| EXERCISE GOAL |
The lines wanted are those in the data below that include "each".

| SOURCE MATERIAL |
★ ★ ★ ★
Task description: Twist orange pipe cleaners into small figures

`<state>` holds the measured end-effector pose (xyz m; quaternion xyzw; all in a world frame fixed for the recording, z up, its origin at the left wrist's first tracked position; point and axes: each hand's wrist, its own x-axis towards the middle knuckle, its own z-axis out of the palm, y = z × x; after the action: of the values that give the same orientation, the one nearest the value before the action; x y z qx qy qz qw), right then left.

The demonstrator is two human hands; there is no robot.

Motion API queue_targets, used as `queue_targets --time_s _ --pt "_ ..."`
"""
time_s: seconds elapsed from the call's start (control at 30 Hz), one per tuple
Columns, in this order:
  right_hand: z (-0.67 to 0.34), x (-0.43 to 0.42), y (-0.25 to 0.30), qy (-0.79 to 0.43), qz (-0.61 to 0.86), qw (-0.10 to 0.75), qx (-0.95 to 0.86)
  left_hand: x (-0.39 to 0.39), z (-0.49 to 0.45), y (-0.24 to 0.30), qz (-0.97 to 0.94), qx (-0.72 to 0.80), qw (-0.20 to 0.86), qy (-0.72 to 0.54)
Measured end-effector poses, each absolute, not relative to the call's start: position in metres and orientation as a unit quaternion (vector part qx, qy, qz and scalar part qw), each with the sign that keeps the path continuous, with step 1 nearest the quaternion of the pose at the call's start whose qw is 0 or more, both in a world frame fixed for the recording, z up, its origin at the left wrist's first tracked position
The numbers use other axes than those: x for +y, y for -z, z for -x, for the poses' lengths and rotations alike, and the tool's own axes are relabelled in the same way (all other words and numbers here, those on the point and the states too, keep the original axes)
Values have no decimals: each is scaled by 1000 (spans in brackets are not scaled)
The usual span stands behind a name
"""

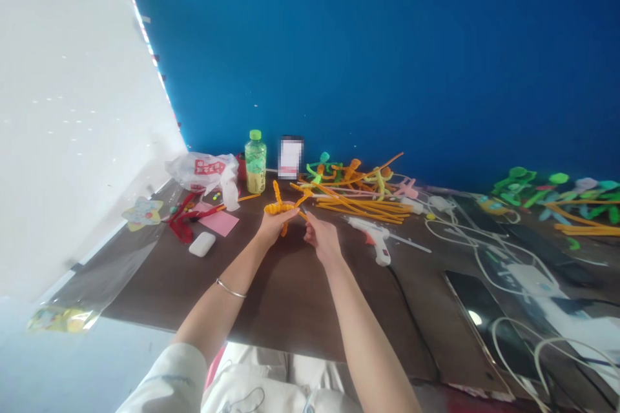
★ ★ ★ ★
| SOLVED PROBLEM |
`<state>` holds the measured end-effector pose (xyz m; quaternion xyzw; all in a world frame fixed for the recording, z up, its origin at the left wrist's first tracked position; point and axes: each hand's wrist, its own x-axis towards the middle knuckle, its own z-axis out of the palm, y = z × x; after the action: of the values that give the same orientation, the one nearest the value before the action; x y z qx qy qz qw), right then left.
Measured end-effector poses, each absolute, not relative to the call's start: position in metres and orientation as a unit quaternion (vector part qx, qy, qz and scalar part qw), each with the sign that keeps the path continuous, with step 1 nearest the quaternion of the pose at the call's start whose qw is 0 or more, both in a world frame fixed for the recording, z up, its origin at the left wrist's first tracked position
Values have no decimals: each is scaled by 1000 (spans in brackets are not scaled)

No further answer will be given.